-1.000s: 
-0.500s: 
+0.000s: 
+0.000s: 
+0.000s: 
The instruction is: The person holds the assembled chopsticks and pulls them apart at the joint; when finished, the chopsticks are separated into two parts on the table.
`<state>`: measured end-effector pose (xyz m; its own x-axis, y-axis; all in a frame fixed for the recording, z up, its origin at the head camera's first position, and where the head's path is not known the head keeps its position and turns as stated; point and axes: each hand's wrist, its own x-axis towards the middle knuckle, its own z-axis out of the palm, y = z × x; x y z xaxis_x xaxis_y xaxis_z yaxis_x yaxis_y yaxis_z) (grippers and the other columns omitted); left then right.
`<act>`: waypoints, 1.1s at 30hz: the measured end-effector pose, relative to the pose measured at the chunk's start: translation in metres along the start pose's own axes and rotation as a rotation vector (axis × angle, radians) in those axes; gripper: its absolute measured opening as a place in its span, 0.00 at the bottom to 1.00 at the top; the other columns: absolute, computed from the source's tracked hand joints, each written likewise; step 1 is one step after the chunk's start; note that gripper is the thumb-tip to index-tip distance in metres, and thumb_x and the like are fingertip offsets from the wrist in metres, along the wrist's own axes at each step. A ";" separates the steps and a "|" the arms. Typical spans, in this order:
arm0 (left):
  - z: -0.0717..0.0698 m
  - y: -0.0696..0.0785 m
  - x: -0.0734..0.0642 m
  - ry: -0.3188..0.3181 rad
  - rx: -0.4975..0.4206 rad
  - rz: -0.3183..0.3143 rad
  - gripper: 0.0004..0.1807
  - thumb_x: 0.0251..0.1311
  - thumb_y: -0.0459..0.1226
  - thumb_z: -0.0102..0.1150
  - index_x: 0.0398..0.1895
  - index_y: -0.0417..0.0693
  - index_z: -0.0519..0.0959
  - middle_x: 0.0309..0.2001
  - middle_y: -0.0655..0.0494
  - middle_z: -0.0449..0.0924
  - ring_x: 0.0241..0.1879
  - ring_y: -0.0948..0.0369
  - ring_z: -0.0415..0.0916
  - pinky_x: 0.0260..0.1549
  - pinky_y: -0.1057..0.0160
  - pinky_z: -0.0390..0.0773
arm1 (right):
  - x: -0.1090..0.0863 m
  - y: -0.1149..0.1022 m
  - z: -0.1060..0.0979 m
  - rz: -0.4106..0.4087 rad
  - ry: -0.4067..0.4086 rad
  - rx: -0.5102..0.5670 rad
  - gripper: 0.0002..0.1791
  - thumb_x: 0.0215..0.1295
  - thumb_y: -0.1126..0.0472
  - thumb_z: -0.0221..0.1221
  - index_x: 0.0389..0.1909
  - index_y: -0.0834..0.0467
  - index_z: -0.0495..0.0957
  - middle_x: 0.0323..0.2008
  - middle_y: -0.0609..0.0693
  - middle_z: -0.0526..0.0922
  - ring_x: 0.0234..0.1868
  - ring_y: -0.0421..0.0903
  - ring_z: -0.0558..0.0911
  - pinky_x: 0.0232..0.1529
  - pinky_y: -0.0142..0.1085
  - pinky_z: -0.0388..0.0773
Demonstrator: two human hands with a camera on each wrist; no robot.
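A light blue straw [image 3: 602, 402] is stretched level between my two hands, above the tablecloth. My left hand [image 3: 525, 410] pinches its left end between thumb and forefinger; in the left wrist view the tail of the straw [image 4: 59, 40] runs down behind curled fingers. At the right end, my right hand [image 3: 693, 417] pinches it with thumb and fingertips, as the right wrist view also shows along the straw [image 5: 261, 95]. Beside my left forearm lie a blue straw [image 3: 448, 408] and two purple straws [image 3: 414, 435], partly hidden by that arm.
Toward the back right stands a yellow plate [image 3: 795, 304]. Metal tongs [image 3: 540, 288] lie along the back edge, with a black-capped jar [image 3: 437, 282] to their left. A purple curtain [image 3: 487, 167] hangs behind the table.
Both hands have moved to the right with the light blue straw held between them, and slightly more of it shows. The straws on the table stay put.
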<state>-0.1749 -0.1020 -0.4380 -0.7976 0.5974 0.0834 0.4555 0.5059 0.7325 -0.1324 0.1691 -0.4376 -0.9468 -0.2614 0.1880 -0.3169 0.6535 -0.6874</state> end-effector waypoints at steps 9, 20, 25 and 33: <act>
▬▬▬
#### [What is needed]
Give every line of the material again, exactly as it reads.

#### [Result of this task]
-1.000s: 
-0.500s: 
+0.000s: 
+0.000s: 
+0.000s: 
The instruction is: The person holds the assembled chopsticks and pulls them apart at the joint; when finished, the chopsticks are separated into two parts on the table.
`<state>`: measured end-effector pose (xyz m; its own x-axis, y-axis; all in a frame fixed for the recording, z up, its origin at the head camera's first position, and where the head's path is not known the head keeps its position and turns as stated; point and axes: each hand's wrist, its own x-axis towards the middle knuckle, its own z-axis out of the palm, y = z × x; x y z xaxis_x xaxis_y xaxis_z yaxis_x yaxis_y yaxis_z) (grippers and the other columns omitted); left then right.
`<act>`: waypoints, 1.1s at 30hz: the measured end-effector pose, relative to the pose measured at the chunk's start: translation in metres along the start pose's own axes and rotation as a rotation vector (axis × angle, radians) in those axes; gripper: its absolute measured opening as a place in its span, 0.00 at the bottom to 1.00 at the top; the other columns: absolute, computed from the source's tracked hand joints, each written likewise; step 1 is one step after the chunk's start; note that gripper is the thumb-tip to index-tip distance in metres, and thumb_x and the like are fingertip offsets from the wrist in metres, along the wrist's own axes at each step. A ";" separates the steps and a "|" the arms. Typical spans, in this order:
arm0 (left):
  - z: -0.0717..0.0698 m
  - y: -0.0696..0.0785 m
  - x: -0.0734..0.0642 m
  - ry: -0.3188..0.3181 rad
  - rx: -0.4975..0.4206 rad
  - rz: -0.3183..0.3143 rad
  - gripper: 0.0004..0.1807
  - thumb_x: 0.0251..0.1311
  - thumb_y: -0.0459..0.1226
  - thumb_z: -0.0102..0.1150
  - index_x: 0.0398..0.1895
  - index_y: -0.0417..0.0693
  - index_z: -0.0519..0.0959
  - middle_x: 0.0309..0.2001
  - middle_y: -0.0655..0.0494
  - middle_z: -0.0449..0.0924
  - ring_x: 0.0241..0.1879
  - ring_y: -0.0948..0.0369
  - ring_z: -0.0415..0.0916
  - pinky_x: 0.0260..0.1549
  - pinky_y: -0.1057..0.0160
  - pinky_z: -0.0390..0.0773
arm1 (right):
  - x: -0.1090..0.0863 m
  - y: -0.1149..0.1022 m
  - z: -0.1060..0.0979 m
  - rz: -0.4106..0.4087 rad
  - ry: -0.4067..0.4086 rad
  - rx: -0.5102..0.5670 rad
  - gripper: 0.0002..0.1791
  - thumb_x: 0.0215..0.1295
  - thumb_y: -0.1126..0.0472
  - thumb_z: -0.0221..0.1221
  - index_x: 0.0389..0.1909
  - index_y: -0.0834..0.0467
  - index_z: -0.0495..0.0957
  - middle_x: 0.0323..0.2008
  - middle_y: -0.0609..0.0693
  - middle_z: -0.0526..0.0922
  - ring_x: 0.0234..0.1868
  - ring_y: -0.0421..0.0903
  - ring_z: -0.0558..0.0911
  - pinky_x: 0.0232..0.1529
  - pinky_y: -0.0142..0.1085
  - pinky_z: -0.0388..0.0773
Demonstrator: two human hands with a camera on each wrist; no robot.
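A light blue straw [image 3: 602, 402] is stretched level between my two hands, above the tablecloth. My left hand [image 3: 525, 410] pinches its left end between thumb and forefinger; in the left wrist view the tail of the straw [image 4: 59, 40] runs down behind curled fingers. At the right end, my right hand [image 3: 693, 417] pinches it with thumb and fingertips, as the right wrist view also shows along the straw [image 5: 261, 95]. Beside my left forearm lie a blue straw [image 3: 448, 408] and two purple straws [image 3: 414, 435], partly hidden by that arm.
Toward the back right stands a yellow plate [image 3: 795, 304]. Metal tongs [image 3: 540, 288] lie along the back edge, with a black-capped jar [image 3: 437, 282] to their left. A purple curtain [image 3: 487, 167] hangs behind the table.
Both hands have moved to the right with the light blue straw held between them, and slightly more of it shows. The straws on the table stay put.
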<state>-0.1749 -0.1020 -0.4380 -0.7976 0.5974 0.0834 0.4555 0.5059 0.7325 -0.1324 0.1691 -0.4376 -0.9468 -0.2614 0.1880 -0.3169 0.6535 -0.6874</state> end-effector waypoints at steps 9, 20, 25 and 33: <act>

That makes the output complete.